Le agarró del brazo y tiró de él. El joven giró en redondo y sacó las manos de los bolsillos, dejando caer una piedra al suelo y gritando de dolor por la llave que Rebus le hacía doblándole el brazo hacia arriba y obligándole a arrodillarse. La multitud se volvió y las cámaras captaron la escena, sin embargo, Rebus no apartaba la vista de la pandilla por si intentaba lanzar un ataque en masa. Pero no: se alejaron sin el menor ánimo de rescatar a su compañero. Un hombre subió a un BMW desvencijado. Un hombre con una chaqueta verde oliva.

Mientras el jovenzuelo capturado maldecía entre gritos de dolor, Rebus notó la presencia de unos policías de uniforme que le esposaban. Se incorporó y se encontró cara a cara con Ellen Wylie.

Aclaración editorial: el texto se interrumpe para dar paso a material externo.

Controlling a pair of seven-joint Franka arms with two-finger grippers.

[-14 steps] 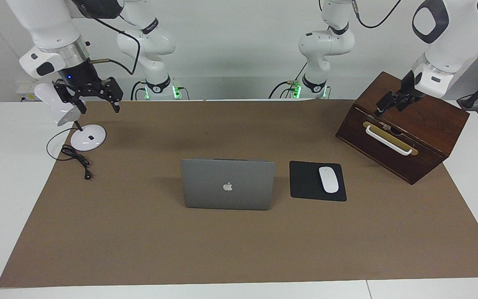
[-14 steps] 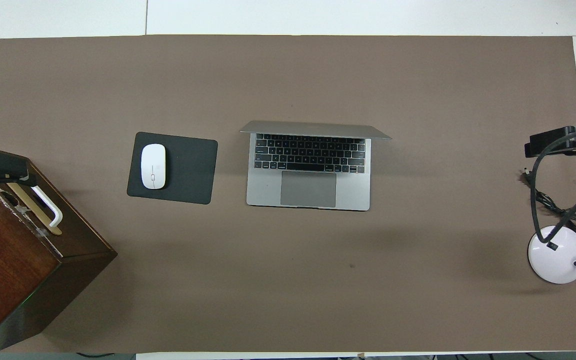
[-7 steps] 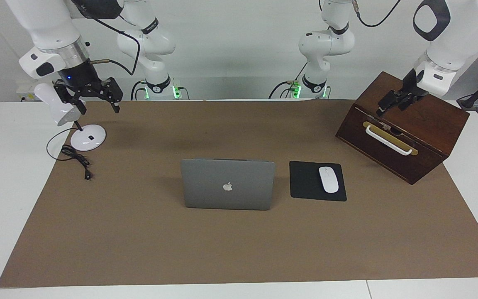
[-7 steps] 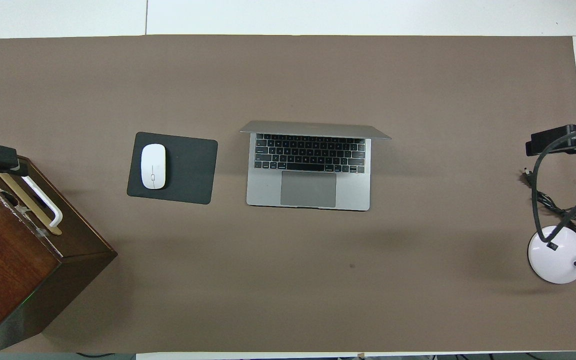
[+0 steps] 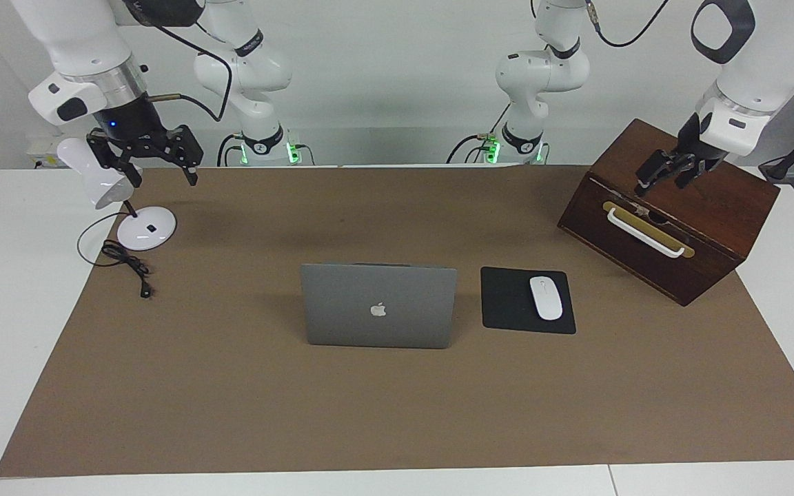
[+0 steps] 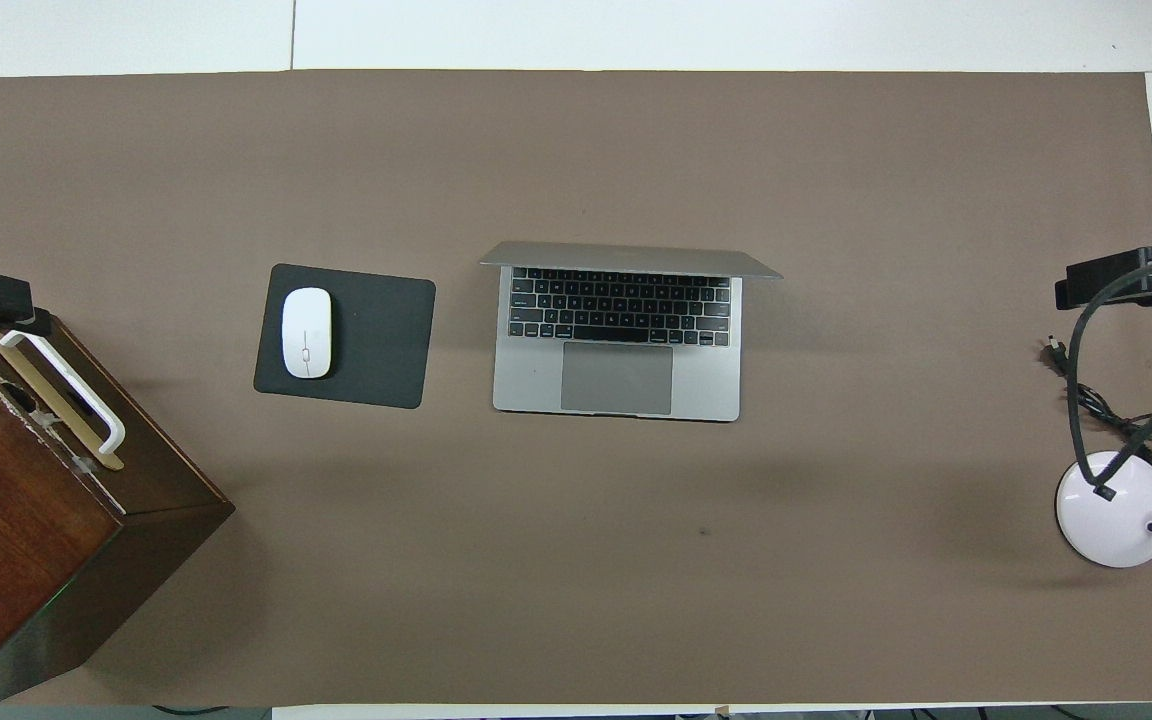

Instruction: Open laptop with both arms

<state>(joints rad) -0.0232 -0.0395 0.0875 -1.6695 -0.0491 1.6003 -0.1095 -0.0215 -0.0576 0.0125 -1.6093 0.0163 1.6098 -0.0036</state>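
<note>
The silver-grey laptop [image 5: 378,306] stands open in the middle of the brown mat, its lid upright with the apple logo turned away from the robots. In the overhead view the laptop [image 6: 616,340] shows its keyboard and trackpad. My right gripper [image 5: 159,173] hangs open in the air over the desk lamp, at the right arm's end of the table, well apart from the laptop. My left gripper [image 5: 669,176] hovers open over the top of the wooden box. Neither holds anything.
A black mousepad [image 5: 507,303] with a white mouse [image 5: 546,297] lies beside the laptop toward the left arm's end. The dark wooden box [image 5: 714,234] with a white handle stands at that end. A white desk lamp [image 5: 147,228] and its cable [image 5: 128,265] are at the right arm's end.
Both grippers have drawn slightly up and outward, the left one farther over the box toward its own end of the table. The laptop has not moved.
</note>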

– ¿Qué ha ocurrido? -preguntó ella.

– Éste, que llevaba una piedra en el bolsillo para tirársela a Dirwan.

– Es mentira -exclamó el muchacho- ¡Me quieren liar!

Le habían quitado la capucha y el pañuelo y Rebus vio una cabeza rapada y un rostro lleno de acné. Le faltaba un diente y abría la boca aturdido por el cariz que habían tomado los acontecimientos. Rebus se agachó y recogió la piedra.

– Aún está caliente -dijo.

– Llévenselo a la comisaría -ordenó Wylie a los dos agentes, y añadió dirigiéndose al joven-: Antes de que te registremos dinos si llevas algún objeto afilado.

– No pienso decir nada.

– Llevadle al coche, muchachos.

Se alejaron con el detenido mientras las cámaras entraban en acción y captaban sus protestas. Rebus se encontró con el abogado frente a él.

– Me ha salvado la vida, señor -afirmó cogiéndole las manos.

– Yo no diría tanto.

Dirwan se volvió hacia los congregados.

– ¿Habéis visto? ¿Habéis visto cómo el odio pasa de padres a hijos? ¡Es como un veneno que se filtra en la tierra que debería nutrirnos! -exclamó tratando de abrazar a Rebus, que se resistió inútilmente-. Es policía, ¿verdad?

– Inspector -asintió Rebus.

– ¡Inspector Rebus! -gritó una voz.

Rebus miró a Steve Holly, que sonreía satisfecho.

– Señor Rebus, estaré en deuda con usted hasta el fin de mis días. Todos lo estamos -añadió Dirwan refiriéndose al grupo de inmigrantes que contemplaban la escena, ignorantes, al parecer, de lo que había acontecido.